Apa yang telah kulakukan, Jaebum?
Kenapa kamu seperti ini?
Apa maksudnya Jae?
Tadi kamu baik-baik saja dengan semua ini.. Dan sekarang?
Apa yang harus kulakukan?
Tiba tiba, Jaebum mendengar sebuah suara.

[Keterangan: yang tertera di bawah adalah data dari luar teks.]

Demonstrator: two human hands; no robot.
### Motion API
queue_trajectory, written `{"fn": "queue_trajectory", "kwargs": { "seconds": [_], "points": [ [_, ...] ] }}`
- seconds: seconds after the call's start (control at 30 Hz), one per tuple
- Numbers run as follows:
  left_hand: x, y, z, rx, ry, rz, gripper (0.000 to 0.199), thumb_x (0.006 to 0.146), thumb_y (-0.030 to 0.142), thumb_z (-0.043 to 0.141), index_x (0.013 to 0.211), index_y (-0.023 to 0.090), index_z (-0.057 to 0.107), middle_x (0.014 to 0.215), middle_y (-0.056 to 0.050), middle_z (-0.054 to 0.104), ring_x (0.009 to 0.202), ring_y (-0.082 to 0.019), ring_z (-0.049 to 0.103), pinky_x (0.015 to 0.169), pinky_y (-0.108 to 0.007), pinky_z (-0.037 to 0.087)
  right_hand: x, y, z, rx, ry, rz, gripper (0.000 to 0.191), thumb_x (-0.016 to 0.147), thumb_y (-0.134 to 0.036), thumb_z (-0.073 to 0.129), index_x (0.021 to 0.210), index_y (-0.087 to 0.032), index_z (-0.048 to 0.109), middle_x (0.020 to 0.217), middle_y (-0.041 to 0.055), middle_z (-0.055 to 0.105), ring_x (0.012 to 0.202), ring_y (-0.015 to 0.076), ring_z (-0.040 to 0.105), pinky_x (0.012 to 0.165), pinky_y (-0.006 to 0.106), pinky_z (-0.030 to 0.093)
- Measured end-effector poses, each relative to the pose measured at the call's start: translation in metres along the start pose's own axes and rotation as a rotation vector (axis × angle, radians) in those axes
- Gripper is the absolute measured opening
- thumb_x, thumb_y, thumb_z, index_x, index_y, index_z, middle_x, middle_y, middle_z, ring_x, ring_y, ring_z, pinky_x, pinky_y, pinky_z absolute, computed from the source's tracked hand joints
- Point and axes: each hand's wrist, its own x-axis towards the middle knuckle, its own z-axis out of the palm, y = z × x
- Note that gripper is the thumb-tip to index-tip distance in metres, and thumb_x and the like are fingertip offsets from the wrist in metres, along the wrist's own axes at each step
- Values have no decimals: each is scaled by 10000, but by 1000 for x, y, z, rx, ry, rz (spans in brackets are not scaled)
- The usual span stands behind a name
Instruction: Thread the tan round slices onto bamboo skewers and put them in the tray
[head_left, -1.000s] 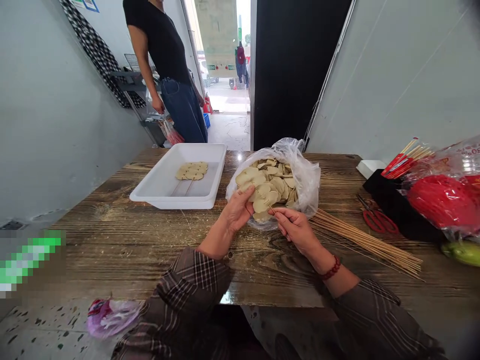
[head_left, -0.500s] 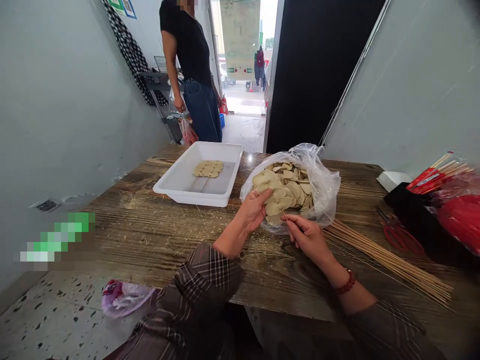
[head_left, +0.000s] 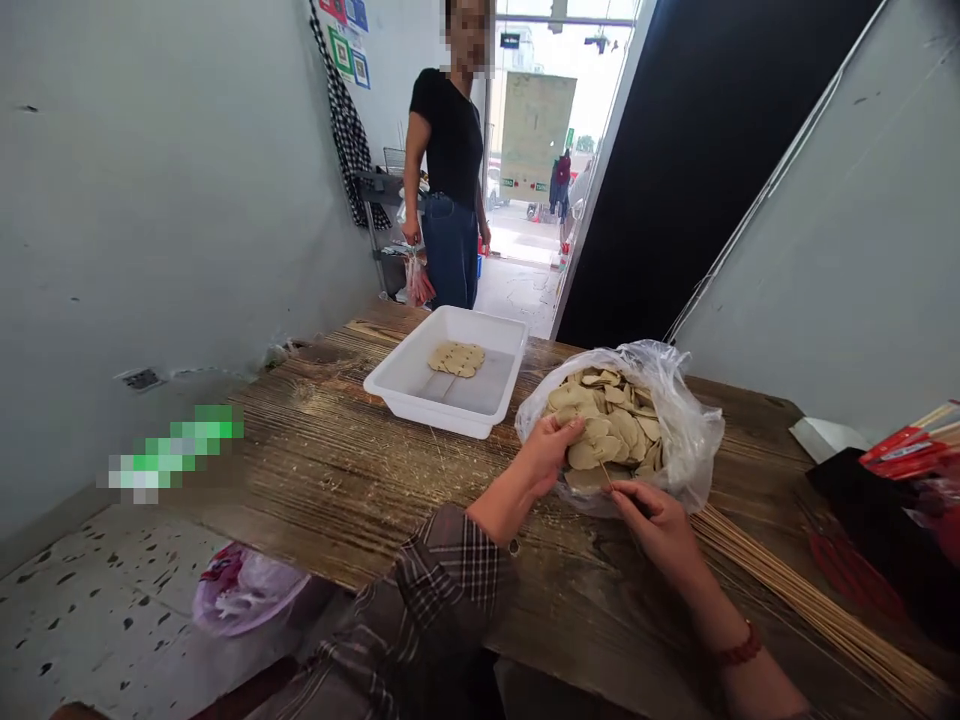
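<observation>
Flat, pale tan slices [head_left: 634, 400] fill a clear plastic bag [head_left: 694, 440] on the wooden table. At the bag's near left edge my left hand [head_left: 546, 450] is closed on several overlapping slices [head_left: 596, 440]. My right hand [head_left: 652, 515] pinches a thin wooden skewer [head_left: 607, 478] between thumb and fingers, its upper end running into those slices. How far the skewer passes through them is hidden. In the white tray [head_left: 390, 395] to the left lie skewered slices [head_left: 456, 359], their sticks pointing toward me.
A bundle of bare skewers [head_left: 817, 590] lies right of my right hand. Beyond it are red-handled scissors [head_left: 855, 575] and a black box [head_left: 862, 510] with red packets. A lined purple bin [head_left: 247, 590] stands on the floor at left. A person [head_left: 450, 170] stands behind the table.
The view has turned left and tilted, so the tray and bag appear further right and lower. My hands keep the same hold on slices and skewer. The person's head has come into view.
</observation>
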Motion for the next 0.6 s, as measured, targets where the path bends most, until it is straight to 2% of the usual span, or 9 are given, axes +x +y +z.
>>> {"fn": "queue_trajectory", "kwargs": {
  "seconds": [0.1, 0.23, 0.37, 0.5, 0.6],
  "points": [
    [1, -3, -3, 25, 3, 0, 569, 650, 523, 791, 1048, 130, 689, 945, -103, 740, 847, -217, 697, 776, -324, 554, 0, 3, 0, -14, 59, 32, 259, 857, -428, 605, 873, -223, 763, 903, 90, 764, 848, 271, 703, 770, 401, 559],
    [0, -7, -6, 20, -63, -41, 617, 686, 593, 733, 1093, 137, 647, 1049, -132, 715, 842, -204, 701, 672, -270, 545, -1, 2, 2, -42, 143, 80, 283, 842, -458, 615, 894, -223, 764, 950, 102, 762, 893, 292, 698, 806, 426, 555],
    [-2, -11, -10, 46, -135, -120, 616, 654, 511, 798, 1102, 133, 610, 1065, -155, 705, 719, -168, 708, 656, -255, 530, 6, -8, -3, -78, 243, 125, 325, 834, -482, 610, 920, -204, 756, 993, 108, 755, 938, 298, 686, 843, 430, 541],
    [-3, -21, -11, 40, -207, -192, 661, 580, 375, 877, 1116, 126, 582, 971, -144, 723, 710, -168, 707, 709, -282, 527, 29, -37, -17, -157, 236, 92, 346, 817, -491, 607, 900, -193, 763, 942, 91, 759, 868, 267, 687, 787, 381, 538],
    [-3, -28, -10, 42, -206, -213, 619, 585, 388, 869, 1070, 120, 594, 868, -118, 726, 683, -168, 699, 702, -297, 520, 55, -74, -18, -249, 229, 28, 364, 815, -503, 599, 897, -191, 768, 880, 78, 754, 778, 233, 667, 713, 342, 515]
  ]
}}
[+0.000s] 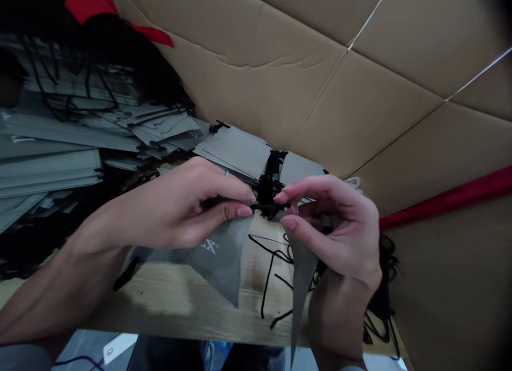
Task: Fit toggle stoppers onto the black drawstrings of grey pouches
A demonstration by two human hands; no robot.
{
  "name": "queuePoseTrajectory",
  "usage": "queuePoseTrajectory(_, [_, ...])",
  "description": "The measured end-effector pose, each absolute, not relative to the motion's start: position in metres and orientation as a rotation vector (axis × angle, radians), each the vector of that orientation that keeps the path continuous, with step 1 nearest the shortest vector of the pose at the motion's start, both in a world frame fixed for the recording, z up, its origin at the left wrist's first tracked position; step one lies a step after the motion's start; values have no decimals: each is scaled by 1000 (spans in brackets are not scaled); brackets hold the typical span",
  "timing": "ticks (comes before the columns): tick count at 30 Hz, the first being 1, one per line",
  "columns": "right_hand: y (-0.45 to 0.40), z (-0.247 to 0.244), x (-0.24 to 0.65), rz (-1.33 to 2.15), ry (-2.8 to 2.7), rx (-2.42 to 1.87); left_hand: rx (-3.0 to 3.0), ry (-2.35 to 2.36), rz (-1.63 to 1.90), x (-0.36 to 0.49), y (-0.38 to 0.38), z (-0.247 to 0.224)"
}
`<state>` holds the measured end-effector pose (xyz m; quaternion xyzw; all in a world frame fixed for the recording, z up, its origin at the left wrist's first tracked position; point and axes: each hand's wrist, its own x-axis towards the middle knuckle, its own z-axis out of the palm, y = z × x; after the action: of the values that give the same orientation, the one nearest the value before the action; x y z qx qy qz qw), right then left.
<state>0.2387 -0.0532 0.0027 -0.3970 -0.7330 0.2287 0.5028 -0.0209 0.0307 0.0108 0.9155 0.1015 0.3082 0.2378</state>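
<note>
My left hand point(188, 206) is closed, thumb and index finger pinching the top edge of a grey drawstring pouch point(224, 259) with pale printed letters. A short black cord point(270, 207) runs from those fingertips across to my right hand point(336, 227). The thumb and index finger of my right hand curl around the cord's end. Below the right thumb hangs another narrow grey piece point(302, 285), seen nearly edge-on; whether it is part of the same pouch I cannot tell. The right hand's other fingers are partly hidden.
Stacked grey pouches point(236, 150) with black cords lie behind my hands. Larger piles point(52, 168) fill the left side. Loose black cords point(268, 275) lie on the tan work surface point(168, 301). Cardboard point(256, 67) rises behind, and a red strip point(448, 198) crosses at right.
</note>
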Motion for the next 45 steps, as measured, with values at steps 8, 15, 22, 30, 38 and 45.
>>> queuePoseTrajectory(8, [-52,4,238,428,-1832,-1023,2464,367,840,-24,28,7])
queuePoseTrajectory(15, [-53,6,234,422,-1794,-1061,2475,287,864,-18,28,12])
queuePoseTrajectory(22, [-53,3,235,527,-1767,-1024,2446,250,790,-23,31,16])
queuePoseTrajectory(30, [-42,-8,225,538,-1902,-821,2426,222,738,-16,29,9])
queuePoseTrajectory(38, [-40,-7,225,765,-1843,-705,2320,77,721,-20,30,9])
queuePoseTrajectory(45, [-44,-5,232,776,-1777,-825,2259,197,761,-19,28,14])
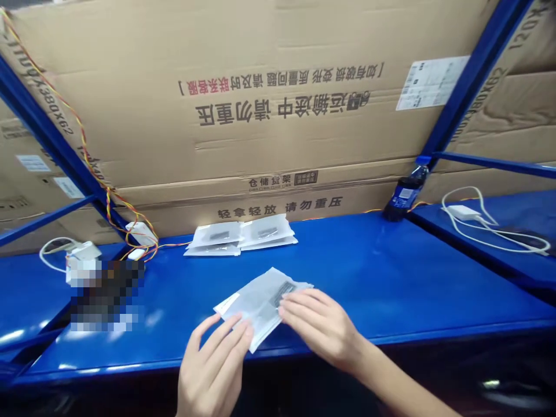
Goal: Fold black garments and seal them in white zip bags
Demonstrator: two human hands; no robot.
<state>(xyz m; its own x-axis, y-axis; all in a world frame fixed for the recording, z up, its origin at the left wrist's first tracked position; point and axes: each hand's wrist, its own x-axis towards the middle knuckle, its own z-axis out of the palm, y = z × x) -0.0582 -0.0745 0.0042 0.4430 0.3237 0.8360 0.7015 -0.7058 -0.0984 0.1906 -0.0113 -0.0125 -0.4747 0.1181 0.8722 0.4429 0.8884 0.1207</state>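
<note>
Filling most of the view, a large corrugated cardboard carton (278, 116) printed with upside-down Chinese text, framed by slanting blue steel uprights (473, 75) with more cartons beyond them. Along its foot, a long blue shelf (347, 278), and off to the right, a separate blue shelf section (490, 226) carrying a white charger (463, 212) on a looped white cable. At far left, a pixelated patch (104, 295) hiding whatever lies there, just beside white plug blocks (141, 231) and twisted yellow-and-red wires (82, 139). Against the carton, a dark plastic bottle (406, 194) with a blue cap, tilted. Toward the back of the shelf, a loose group of overlapping sealed plastic packets (241, 234). Nearest, over the shelf, a translucent packet (260, 304) with a dark strip inside, held between both hands: left hand (215, 365) on its lower edge, fingers slightly spread; right hand (321, 324) on its right side, fingers close together. Any contact between packet and shelf impossible to tell.
</note>
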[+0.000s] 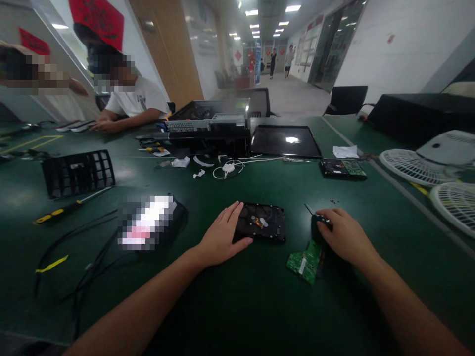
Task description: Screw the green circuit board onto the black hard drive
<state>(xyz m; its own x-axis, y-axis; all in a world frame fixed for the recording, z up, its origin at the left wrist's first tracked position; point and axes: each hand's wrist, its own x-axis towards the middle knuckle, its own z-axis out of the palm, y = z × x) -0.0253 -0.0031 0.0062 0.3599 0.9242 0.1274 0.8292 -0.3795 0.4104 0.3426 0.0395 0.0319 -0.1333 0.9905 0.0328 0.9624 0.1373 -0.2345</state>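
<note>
Green surface (237,306) stretches out below, and right at its middle sits the black hard drive (272,230), lying flat with a bit of orange contact showing near its centre. On comes the left hand (222,232), laid over the drive's left end: fingers extended close together at the far corner, thumb parted from them along the near edge, though whether they squeeze or merely rest I can't tell. Over to the right hand (343,235), and there the fingers are curled, thumb and forefinger pinching the dark handle of a small screwdriver (309,210), its shaft slanting away to the left. Just below that, between the two hands, lies a green circuit board (304,263), pale label on top; just beyond the right hand, a little scatter of dark specks, too small to name. Farther up on the right, a second drive (343,169) shows its own green board, with white fan grilles (410,165) beyond. Across to the left: a device with a blurred-out bright screen (148,222), a yellow-and-black screwdriver (57,213) and a black slatted panel (79,173). At the back, an opened computer case (208,141), and to its left a co-worker in white (137,101), forearms on the surface.
</note>
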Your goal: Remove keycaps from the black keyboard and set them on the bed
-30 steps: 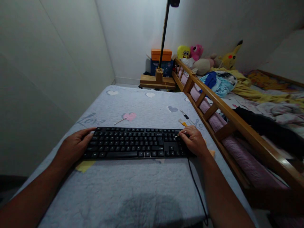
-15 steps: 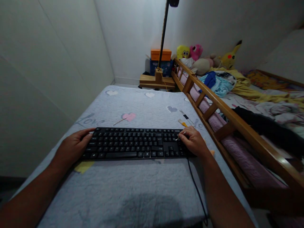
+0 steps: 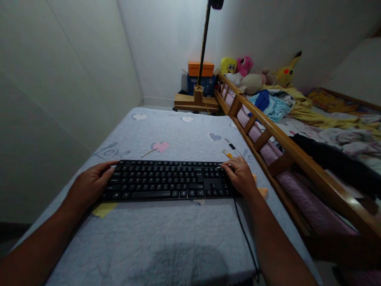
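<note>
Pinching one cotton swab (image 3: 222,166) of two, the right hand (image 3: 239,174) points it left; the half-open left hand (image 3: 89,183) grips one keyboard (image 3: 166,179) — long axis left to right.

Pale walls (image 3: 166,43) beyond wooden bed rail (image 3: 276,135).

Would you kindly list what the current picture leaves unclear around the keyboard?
- Numeric keys of the keyboard: head view, partly covered by the right hand.
- Orange cloth-like item: head view, partly behind the right wrist.
- Cable: head view, its far end not visible.
- Key lettering: head view, too small.
</note>
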The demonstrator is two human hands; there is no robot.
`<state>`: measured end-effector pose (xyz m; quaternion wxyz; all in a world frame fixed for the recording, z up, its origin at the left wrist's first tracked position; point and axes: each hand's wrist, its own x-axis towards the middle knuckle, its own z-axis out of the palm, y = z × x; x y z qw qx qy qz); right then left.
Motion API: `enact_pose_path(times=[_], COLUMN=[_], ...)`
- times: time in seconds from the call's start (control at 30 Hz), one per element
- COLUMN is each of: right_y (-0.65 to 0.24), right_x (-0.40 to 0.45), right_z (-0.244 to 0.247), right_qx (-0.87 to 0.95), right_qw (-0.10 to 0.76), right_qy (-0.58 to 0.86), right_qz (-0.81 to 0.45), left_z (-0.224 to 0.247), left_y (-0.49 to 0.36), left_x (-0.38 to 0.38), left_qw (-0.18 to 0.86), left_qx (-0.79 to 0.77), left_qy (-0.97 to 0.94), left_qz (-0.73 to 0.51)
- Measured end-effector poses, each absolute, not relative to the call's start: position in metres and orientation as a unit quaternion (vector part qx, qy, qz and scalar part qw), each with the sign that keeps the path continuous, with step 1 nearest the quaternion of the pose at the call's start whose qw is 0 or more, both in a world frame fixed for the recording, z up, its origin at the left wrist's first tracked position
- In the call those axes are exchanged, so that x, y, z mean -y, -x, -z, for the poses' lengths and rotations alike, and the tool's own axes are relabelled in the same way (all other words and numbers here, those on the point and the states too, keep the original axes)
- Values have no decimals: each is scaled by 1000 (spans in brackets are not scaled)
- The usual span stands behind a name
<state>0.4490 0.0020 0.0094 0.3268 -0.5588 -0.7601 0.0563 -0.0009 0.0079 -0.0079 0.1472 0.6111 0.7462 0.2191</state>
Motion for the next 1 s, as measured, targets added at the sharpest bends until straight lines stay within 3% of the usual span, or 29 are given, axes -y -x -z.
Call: enact_pose_path(times=[1.0], right_y=[-452], right_x=[6], right_z=[-18], right_qx=[799], right_qw=[296], right_qy=[510], right_qz=[-115], left_z=[8], left_y=[1], left_x=[-8], left_qw=[160], left_qx=[-745], left_qy=[-610], left_qz=[-220])
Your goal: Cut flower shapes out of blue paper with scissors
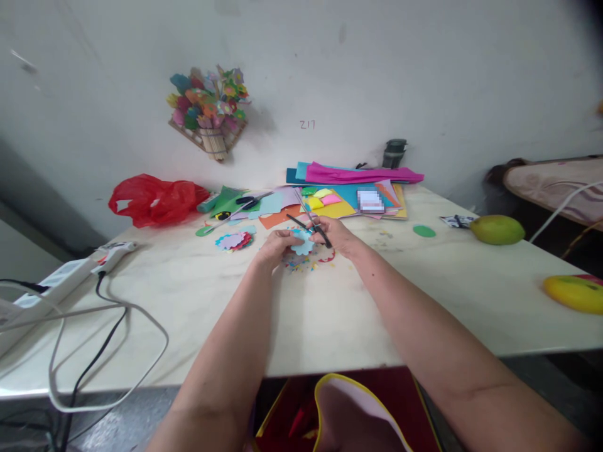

“Permisi?” Ia mendongak keatas dan didepannya berdiri seorang bapak bapak. Melihat ini, Jaebum langsung berdiri.
“Ahm.. Saya manager gedung ini dan saya menerima keluhan – keluhan atas hentakan menganggu. Tolong dihentikan karena menggangu orang lain.” Lanjutnya
“Ah! Maaf pak!” kata Jaebum sambil menunduk dengan sopan.
“Terima kasih.” Balas bapak tersebut dengan senyum yang ramah sebelum ia berjalan pergi.
"Sohye.. Kumohon.. Aku terlalu mencintai mu untuk melepaskan mu.." Ia berkata dengan pelan, kepala tersender pada pintu dan tangan lunglainya terjatuh di sisinya.
"Jae.. Tolong pulang.. Ini ngga guna.." kata Sohye dengan lemah.
"Ngga! Aku minta maaf Sohye! Aku- kelakuan ku tidak bisa aku jelaskan tapi aku akan berubah Sohye! Aku minta maaf--"
"Jae! Berhentilah meminta maaf!" Kata Sohye, menaikan nadanya "Please! Itu tidak akan mengubah apa apa! Please aku mohon! Pulanglah!"
"Aku akan membetulkan ini semua! Aku akan--"
"Sudahlah Jae!" Hentak Sohye seraya ia mulai menangis. Dengan pelan dan lemas, ia mulai berbicara lagi. "Selama berbulan-bulan aku mencoba untuk sabar sama kamu, perubahan sifatmu. Mencoba untuk berpikir, "mungkin dia cuman lelah.." tapi sekarang aku lelah.. Lelah berjuang untuk kita.."
"Tapi aku janji a--"
"Janji apalagi Jae?! Waktu itu kamu juga janji!" Serunya. "Janji untuk membuatku bahagia. Janji akan selalu ada disisi ku. Menjadi seseorang yang bisa kucurahkan kekesalan dan kesenanganku.. Berbagi hal-hal bersama.. Apa kamu ingat itu Jae? " katanya dengan nada penuh kekecewaan. "Paling tidak, melihat sifatmu sekarang ini.."
Mendengar ini, Jaebum menjadi hening.
"Jadi kumohon.. Pulang lah. Jika kamu memang mencintaiku, beri aku waktu.. Aku lelah dengan semua ini.."
Tidak ada jawaban..
"Baiklah.." kata Jaebum tiba-tiba. "Jika itu yang kamu mau.. Aku akan memberikan kamu waktu.."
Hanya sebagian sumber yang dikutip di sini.